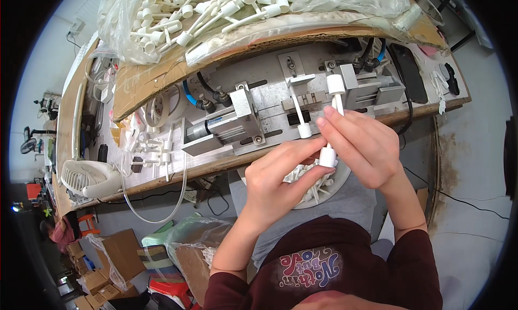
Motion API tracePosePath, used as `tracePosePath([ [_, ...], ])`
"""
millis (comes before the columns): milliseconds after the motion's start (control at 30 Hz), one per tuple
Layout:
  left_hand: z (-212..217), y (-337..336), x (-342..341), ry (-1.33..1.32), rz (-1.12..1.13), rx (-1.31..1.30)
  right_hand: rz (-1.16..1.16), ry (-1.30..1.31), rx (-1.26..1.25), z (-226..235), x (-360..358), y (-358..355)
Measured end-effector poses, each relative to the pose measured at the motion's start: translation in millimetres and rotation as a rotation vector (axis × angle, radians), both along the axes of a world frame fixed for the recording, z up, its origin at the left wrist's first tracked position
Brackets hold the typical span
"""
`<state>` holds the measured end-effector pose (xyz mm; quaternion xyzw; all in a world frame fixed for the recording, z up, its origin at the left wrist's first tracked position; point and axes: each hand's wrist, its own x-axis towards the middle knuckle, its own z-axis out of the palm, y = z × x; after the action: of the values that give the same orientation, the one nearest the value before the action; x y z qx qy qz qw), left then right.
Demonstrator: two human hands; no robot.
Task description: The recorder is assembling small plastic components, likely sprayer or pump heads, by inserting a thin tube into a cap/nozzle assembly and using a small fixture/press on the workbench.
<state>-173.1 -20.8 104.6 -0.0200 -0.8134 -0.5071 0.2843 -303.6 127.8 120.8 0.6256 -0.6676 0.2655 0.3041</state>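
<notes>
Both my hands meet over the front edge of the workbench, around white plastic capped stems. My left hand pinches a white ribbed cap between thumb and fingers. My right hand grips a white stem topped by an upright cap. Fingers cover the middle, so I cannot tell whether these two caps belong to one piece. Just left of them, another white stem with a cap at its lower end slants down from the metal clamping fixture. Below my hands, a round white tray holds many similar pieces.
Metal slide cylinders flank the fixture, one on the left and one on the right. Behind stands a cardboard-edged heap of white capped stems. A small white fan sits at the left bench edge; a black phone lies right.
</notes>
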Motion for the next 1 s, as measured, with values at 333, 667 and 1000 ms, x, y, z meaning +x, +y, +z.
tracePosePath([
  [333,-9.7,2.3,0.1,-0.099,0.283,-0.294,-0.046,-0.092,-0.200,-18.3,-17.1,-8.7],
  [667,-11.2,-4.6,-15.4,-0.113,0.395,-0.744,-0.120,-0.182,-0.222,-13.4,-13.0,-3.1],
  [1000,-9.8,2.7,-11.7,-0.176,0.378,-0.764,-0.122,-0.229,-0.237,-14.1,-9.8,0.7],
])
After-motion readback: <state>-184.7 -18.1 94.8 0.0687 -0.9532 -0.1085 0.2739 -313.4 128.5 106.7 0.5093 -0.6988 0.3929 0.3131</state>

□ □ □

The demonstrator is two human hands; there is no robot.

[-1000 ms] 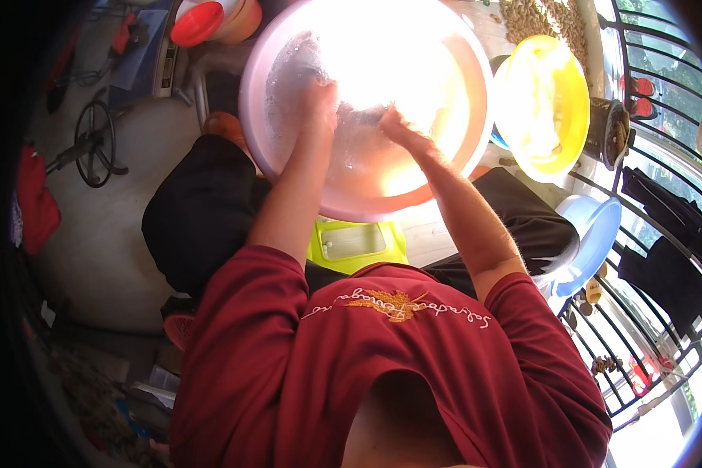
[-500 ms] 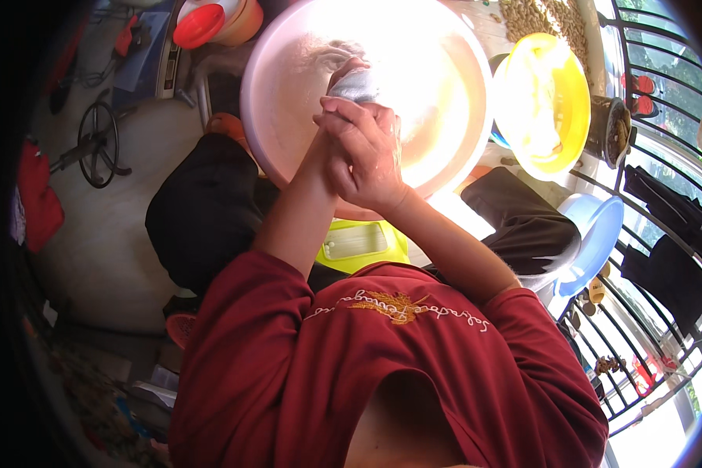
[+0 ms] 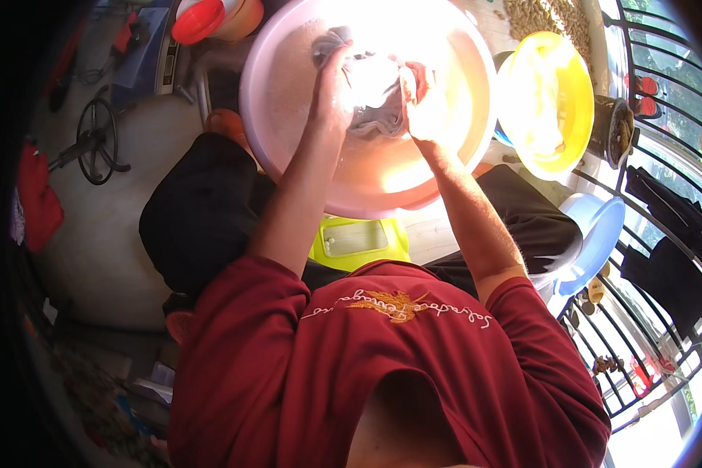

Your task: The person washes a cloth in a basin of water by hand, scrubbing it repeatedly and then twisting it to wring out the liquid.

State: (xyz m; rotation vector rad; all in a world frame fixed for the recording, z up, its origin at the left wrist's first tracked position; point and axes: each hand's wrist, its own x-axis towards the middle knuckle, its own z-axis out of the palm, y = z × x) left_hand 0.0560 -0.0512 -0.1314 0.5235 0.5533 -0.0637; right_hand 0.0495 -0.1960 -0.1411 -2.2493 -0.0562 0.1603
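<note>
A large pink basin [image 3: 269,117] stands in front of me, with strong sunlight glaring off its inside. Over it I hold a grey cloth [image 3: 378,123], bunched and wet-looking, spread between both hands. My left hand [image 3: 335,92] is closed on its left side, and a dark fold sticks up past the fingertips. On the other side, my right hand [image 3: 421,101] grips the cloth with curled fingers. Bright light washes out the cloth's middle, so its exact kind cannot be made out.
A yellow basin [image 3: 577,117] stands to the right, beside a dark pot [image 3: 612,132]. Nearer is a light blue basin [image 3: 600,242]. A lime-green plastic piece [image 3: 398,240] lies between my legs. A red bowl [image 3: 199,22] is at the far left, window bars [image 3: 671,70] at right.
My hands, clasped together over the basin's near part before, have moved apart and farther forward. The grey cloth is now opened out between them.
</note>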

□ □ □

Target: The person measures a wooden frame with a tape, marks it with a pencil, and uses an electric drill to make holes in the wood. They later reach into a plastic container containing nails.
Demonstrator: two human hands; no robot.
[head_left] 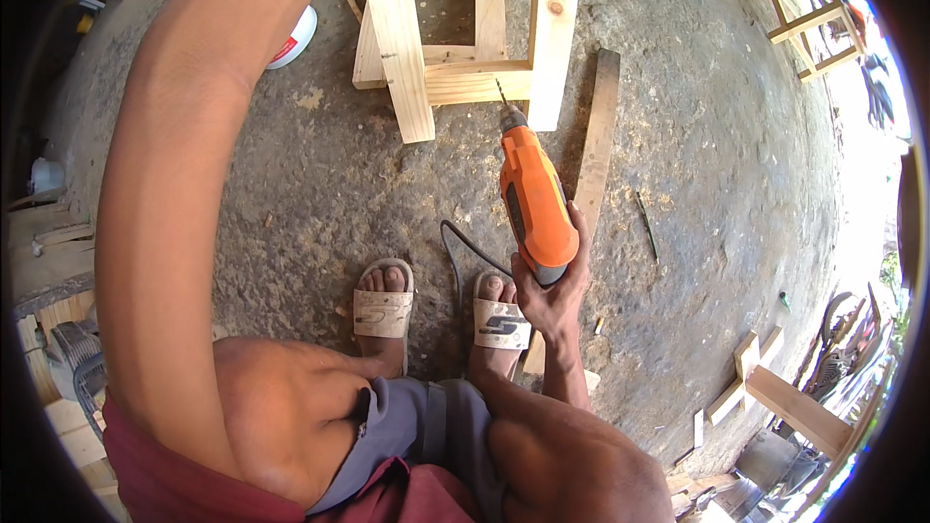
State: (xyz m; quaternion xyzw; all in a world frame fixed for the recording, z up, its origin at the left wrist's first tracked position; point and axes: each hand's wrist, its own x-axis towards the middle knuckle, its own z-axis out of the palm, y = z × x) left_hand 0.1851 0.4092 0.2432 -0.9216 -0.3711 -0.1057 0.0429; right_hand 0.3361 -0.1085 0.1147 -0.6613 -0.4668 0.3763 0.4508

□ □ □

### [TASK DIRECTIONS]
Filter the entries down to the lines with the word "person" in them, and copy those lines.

### [FINISHED TASK]
Your task: The person washes a cloth in a basin of water by hand, scrubbing it repeatedly and then twisting it to wring out the liquid.
Target: The person measures a wooden frame with a tape, marks it with a pencil, and uses an electric drill to make holes in the wood. They later reach into a plastic container containing nails.

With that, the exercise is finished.